• [Requirement] From the first line to the last, transcribe the data exactly and skip the pictures.

= = =

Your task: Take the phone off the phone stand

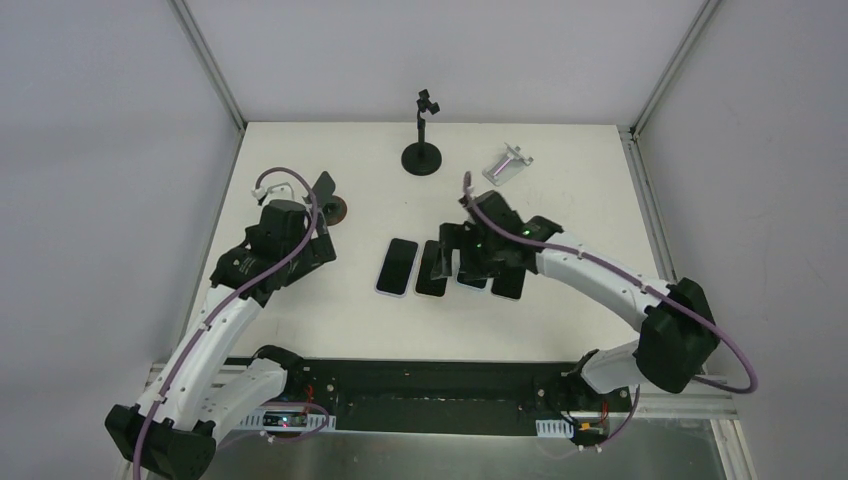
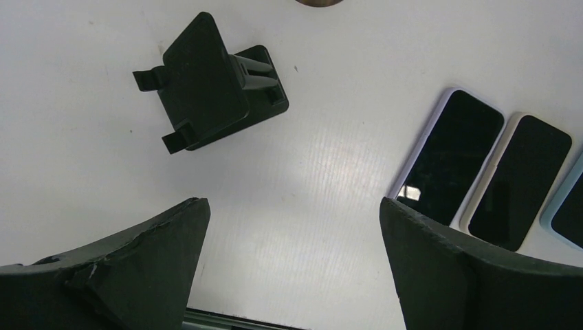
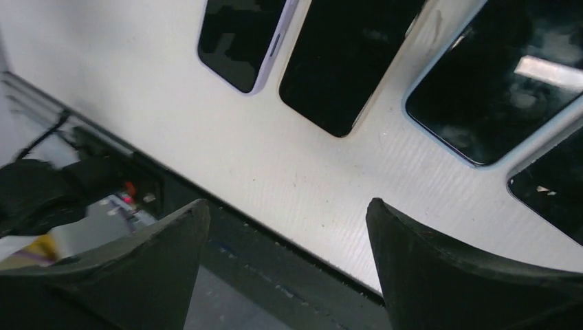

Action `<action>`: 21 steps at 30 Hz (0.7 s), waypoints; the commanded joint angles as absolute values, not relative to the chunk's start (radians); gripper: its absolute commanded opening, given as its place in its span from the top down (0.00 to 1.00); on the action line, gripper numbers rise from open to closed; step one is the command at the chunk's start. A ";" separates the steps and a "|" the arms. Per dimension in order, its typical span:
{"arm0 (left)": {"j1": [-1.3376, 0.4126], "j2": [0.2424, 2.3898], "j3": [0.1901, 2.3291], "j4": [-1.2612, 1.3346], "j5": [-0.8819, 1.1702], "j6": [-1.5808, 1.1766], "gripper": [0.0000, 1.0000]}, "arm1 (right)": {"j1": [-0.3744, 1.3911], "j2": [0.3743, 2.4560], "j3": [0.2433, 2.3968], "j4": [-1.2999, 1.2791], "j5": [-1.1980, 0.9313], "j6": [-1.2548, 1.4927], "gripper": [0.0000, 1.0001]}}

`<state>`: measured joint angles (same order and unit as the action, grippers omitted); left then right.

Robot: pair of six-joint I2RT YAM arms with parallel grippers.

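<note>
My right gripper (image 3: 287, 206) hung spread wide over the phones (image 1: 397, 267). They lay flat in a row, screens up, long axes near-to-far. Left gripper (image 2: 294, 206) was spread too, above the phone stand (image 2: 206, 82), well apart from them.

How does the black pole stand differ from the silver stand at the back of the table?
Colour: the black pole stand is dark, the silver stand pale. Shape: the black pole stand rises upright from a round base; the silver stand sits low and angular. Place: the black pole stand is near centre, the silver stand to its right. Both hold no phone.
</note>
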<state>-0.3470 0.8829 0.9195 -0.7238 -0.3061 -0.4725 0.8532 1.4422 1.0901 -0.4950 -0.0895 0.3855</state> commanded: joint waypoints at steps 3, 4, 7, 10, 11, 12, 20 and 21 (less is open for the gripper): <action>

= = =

• [Written response]
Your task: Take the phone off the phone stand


Action `<action>`: 21 steps at 30 Hz (0.7 s), waypoints; the commanded joint angles as absolute values, not relative to the chunk's start (radians); gripper: its absolute commanded opening, given as its place in its span from the top down (0.00 to 1.00); on the action line, gripper numbers rise from open to closed; step one is the command at the chunk's start. A ";" separates the steps and a "|" the arms. Per dimension in order, its typical span:
{"arm0 (left)": {"j1": [-1.3376, 0.4126], "j2": [0.2424, 2.3898], "j3": [0.1901, 2.3291], "j4": [-1.2612, 1.3346], "j5": [-0.8819, 1.1702], "j6": [-1.5808, 1.1766], "gripper": [0.0000, 1.0000]}, "arm1 (right)": {"j1": [-0.3744, 1.3911], "j2": [0.3743, 2.4560], "j3": [0.2433, 2.3968], "j4": [-1.2999, 1.2791], "j5": [-1.1980, 0.9313], "j6": [-1.2548, 1.4927], "gripper": [0.0000, 1.0001]}}

`<state>`: measured joint angles (same order and unit as the action, grippers omitted); left then right.

Robot: pair of six-joint I2RT YAM arms with parallel grippers.

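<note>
My right gripper (image 3: 287, 206) hung spread wide over the phones (image 1: 397, 267). They lay flat in a row, screens up, long axes near-to-far. Left gripper (image 2: 294, 206) was spread too, above the phone stand (image 2: 206, 82), well apart from them.

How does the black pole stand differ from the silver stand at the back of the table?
Colour: the black pole stand is dark, the silver stand pale. Shape: the black pole stand rises upright from a round base; the silver stand sits low and angular. Place: the black pole stand is near centre, the silver stand to its right. Both hold no phone.
</note>
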<state>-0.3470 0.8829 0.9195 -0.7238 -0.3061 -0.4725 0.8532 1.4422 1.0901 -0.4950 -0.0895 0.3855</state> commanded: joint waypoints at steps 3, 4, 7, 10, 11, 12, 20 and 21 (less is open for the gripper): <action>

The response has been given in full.